### Aim of the task
Please give the number of lines that hold the string "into" in the listing, without any other words.

### Source data
━━━

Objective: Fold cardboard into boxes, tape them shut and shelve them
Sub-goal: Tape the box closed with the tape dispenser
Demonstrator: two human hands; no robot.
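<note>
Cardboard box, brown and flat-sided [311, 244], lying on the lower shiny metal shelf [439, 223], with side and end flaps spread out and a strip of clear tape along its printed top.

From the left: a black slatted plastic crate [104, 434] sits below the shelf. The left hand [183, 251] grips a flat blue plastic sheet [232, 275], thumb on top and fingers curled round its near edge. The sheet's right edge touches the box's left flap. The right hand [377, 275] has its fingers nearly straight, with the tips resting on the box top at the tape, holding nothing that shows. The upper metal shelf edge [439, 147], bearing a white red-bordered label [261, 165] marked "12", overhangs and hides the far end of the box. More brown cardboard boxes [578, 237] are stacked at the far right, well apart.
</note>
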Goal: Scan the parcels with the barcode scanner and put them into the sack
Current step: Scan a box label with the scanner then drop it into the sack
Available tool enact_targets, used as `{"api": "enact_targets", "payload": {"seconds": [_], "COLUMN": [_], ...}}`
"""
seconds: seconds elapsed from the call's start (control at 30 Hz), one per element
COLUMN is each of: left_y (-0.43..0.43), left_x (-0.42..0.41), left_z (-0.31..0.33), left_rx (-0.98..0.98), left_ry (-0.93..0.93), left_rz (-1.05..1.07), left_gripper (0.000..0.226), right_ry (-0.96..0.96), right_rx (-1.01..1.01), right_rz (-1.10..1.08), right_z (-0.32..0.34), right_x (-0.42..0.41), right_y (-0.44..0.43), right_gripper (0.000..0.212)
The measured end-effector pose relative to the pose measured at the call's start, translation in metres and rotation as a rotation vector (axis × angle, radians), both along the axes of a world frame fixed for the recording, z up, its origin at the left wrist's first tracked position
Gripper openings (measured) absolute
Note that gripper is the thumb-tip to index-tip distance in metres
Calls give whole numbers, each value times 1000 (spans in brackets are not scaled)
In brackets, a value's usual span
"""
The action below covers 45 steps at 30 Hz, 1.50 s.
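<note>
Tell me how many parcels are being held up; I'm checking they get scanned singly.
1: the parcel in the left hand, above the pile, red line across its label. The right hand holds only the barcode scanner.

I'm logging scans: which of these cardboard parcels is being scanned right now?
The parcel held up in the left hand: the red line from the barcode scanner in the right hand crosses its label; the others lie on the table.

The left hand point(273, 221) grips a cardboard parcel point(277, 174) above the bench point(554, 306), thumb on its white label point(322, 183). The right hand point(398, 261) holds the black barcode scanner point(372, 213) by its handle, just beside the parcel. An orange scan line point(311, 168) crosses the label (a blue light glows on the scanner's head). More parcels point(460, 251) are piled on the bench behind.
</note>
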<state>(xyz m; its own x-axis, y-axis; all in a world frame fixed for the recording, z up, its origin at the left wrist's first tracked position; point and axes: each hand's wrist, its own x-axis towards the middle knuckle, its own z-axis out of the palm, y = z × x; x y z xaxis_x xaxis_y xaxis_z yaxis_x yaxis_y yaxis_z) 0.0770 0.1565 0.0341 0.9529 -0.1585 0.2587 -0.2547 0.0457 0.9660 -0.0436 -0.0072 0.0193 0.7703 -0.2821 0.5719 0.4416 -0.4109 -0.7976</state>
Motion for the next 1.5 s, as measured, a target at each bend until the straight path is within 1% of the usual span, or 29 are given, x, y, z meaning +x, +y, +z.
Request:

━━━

### Result for this exercise
3